You simply can’t afford to have website downtime. An inaccessible website leads to poor user experiences, missed opportunities, and lost customers or sales. We recommend Flywheel, a WordPress-only CMS with daily backups, automated plugin updates, and enterprise solutions for multi-site projects.
The last piece you need to look after is security. Your website needs to be secure against intruders for a couple of reasons. Intruders can steal information, compromise user data, and even prevent your website from functioning properly (or at all). Put simply; businesses cannot afford the hit to their reputation and customers’ trust that comes with security breaches. We recommend Cloudflare to our clients, which offers:
- Mitigation for DDoS attacks
- Prevention for malicious bot abuse
- Improved load speed via CDN
4. Plan for Migration
If you are merging brands or developing a new website for an existing company, what do you do with the old website? This question comes up a lot in the world of private equity. The first step is to determine whether or not there is usable or successful content on the old website. We recommend making this determination based on both quantitative and qualitative indicators.

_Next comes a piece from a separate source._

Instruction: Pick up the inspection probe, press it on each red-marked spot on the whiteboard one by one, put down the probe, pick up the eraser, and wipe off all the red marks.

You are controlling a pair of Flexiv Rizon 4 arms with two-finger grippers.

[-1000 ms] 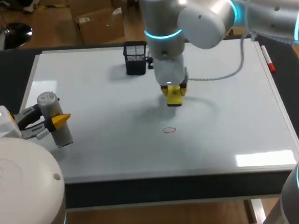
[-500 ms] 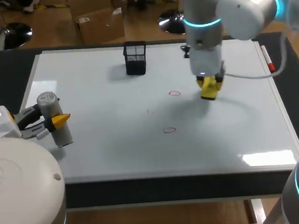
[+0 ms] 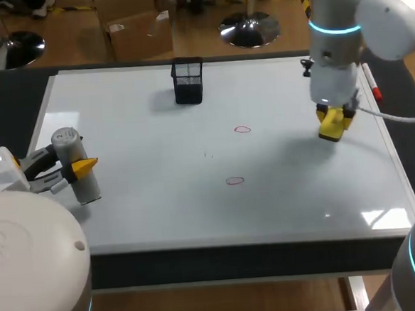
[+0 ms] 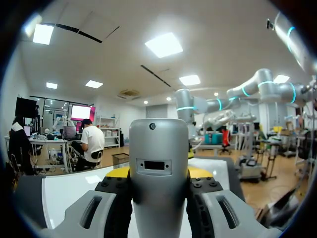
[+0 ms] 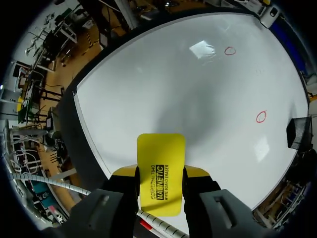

From there, you can develop a detailed migration strategy. For that, you’ll need to map out your new content strategy, including the implementation of proper 1:1 redirects to maintain earned authority. In general, your migration strategy should look roughly like this:
- Planning: Where are your websites now, and where are they going? What questions do we need to answer to get from point A to point B successfully?
- Pre-Launch Prep: Just because you’re in a hurry doesn’t mean you need to roll out your new sites in a haphazard fashion. Have your new structure ready to go before go-live—perhaps in a test environment—so you can check and test for potential problems before you release your site to the general public.
- Navigation Salvage: Make sure you’ve accounted for all redirects so that traffic from old pages is automatically (and correctly) redirected to new pages.
- Migration and Launch: When conducting “the big move,” make sure you have plenty of hands-on deck to make the transition with as little disruption to user experience, web traffic, and regular business as possible.
- Post-Migration Traffic Assessment: This is a critical step in the process. Get some web traffic analysis software in place (Google Analytics is a good tool for this) to check for red flags, sharp traffic drops, or error reports. There might be some things you didn’t account for that need to be resolved due to the migration.
Build Scalable Sites, Rinse, and Repeat
A clean, well-structured, search-optimized website is all well and good. But growth-oriented businesses and multi-location brands need a little bit more. What we’re after is repeatability. Once you get the hang of the four recommendations we’ve laid out above, you’ll be able to put the website of every acquisition through this process.
The result will be a high-growth digital machine supported by the very latest in scalable SEO web design.